Our third new faculty member, Dr. Daniel Lingwood was born and raised in Toronto, Canada. He studied physiology at the Unversity of Guelph (BSc) and completed his MSc examining the role of membrane lipids in regulating ion transport ATPases. His subsequent doctoral work at the Max Planck Institute for Molecular Biology and Genetics in Dresden, Germany, helped to define the Lipid Raft property as a cell membrane subcompartmentalization principle. As a post-doctoral fellow at the Vaccine Research Center of NIH, Daniel further explored the ability of membranes to ‘alosterically’ modulate surface recognition processes now in the context of B cell activation by Influenza virus. This lead to the discovery that humans possess genomically-encoded antibody sequences that when properly oriented at the membrane surface, engage conserved sites of viral vulnerability and serve as substrates upon which broadly neutralizing antibodies can be developed.

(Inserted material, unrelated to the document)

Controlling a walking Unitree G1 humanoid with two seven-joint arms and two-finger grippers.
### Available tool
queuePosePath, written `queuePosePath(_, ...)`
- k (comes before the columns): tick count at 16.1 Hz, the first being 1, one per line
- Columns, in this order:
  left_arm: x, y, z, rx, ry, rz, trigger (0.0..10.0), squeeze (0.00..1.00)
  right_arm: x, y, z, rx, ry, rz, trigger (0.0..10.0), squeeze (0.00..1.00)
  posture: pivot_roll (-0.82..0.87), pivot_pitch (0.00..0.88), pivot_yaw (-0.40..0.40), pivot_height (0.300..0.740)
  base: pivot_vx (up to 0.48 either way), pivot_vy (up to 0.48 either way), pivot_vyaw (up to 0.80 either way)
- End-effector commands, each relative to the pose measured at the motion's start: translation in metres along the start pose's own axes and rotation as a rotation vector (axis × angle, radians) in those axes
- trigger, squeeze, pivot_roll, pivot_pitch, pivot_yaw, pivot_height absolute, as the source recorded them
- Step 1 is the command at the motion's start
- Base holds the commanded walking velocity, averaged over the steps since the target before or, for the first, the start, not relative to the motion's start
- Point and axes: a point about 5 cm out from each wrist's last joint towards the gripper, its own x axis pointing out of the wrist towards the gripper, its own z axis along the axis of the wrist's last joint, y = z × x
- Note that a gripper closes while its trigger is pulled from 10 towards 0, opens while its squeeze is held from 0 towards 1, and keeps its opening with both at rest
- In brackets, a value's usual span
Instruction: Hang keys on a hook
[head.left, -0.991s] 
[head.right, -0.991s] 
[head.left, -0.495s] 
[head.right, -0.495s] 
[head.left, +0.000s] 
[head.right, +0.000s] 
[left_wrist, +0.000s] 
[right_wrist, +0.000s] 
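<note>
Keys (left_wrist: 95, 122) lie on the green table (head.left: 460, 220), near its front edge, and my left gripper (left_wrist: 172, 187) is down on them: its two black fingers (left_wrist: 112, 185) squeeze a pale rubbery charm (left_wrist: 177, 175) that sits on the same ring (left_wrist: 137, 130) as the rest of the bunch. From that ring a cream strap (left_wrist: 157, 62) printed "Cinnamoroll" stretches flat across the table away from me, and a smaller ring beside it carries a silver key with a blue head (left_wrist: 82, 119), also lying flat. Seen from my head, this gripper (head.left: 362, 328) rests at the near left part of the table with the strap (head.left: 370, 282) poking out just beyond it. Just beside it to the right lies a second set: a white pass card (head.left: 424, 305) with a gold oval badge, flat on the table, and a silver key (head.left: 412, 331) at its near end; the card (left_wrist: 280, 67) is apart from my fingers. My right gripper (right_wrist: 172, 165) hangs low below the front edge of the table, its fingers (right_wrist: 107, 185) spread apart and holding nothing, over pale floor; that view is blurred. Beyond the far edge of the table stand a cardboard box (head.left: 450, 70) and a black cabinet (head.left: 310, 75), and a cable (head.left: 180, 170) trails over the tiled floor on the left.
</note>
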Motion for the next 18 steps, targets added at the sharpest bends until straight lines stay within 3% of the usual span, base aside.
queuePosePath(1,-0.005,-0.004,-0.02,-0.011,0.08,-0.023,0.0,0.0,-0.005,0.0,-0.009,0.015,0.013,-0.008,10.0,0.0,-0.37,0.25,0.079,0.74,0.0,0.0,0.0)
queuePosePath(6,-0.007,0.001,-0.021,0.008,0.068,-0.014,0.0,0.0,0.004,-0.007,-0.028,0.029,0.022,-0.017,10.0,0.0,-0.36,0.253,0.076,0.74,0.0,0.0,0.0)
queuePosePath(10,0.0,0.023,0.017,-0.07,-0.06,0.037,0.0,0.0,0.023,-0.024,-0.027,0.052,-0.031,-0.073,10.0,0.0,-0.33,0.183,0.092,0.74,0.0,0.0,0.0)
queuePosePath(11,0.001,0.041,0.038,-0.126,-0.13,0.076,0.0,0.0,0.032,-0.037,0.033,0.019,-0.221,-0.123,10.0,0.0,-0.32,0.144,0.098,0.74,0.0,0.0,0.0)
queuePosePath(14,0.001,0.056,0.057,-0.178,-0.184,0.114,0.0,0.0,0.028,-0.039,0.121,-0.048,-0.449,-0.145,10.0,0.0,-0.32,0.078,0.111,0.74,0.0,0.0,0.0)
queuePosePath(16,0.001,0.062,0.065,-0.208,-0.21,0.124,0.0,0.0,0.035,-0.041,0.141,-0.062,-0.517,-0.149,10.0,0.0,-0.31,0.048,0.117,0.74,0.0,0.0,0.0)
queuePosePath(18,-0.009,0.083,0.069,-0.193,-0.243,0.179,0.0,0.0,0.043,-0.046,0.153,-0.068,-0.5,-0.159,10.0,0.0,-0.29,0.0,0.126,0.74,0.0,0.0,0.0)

Dr. Lingwood uses membrane structure and function as a means to define B cell antigen recognition and inform vaccine design. In this context, the Lingwood laboratory studies B cell antibody responses to both HIV and influenza with the goal of 1) understanding how antigenic sites of vulnerability are initially perceived by specific germline B cell receptor (BCR) sequences and 2) how that recognition process can direct antibody affinity maturation toward production of broadly neutralizing anti-viral responses.
Dr. Lingwood began as Assistant Professor in Medicine at Harvard Medical School with his laboratory at the Ragon Institute in April.
“As faculty at Ragon, we have the opportunity to turn our intellectual passions into something that is greater than the sum of its parts: to impact human health,” observed Dr. Lingwood. “How many can report this as a job description!”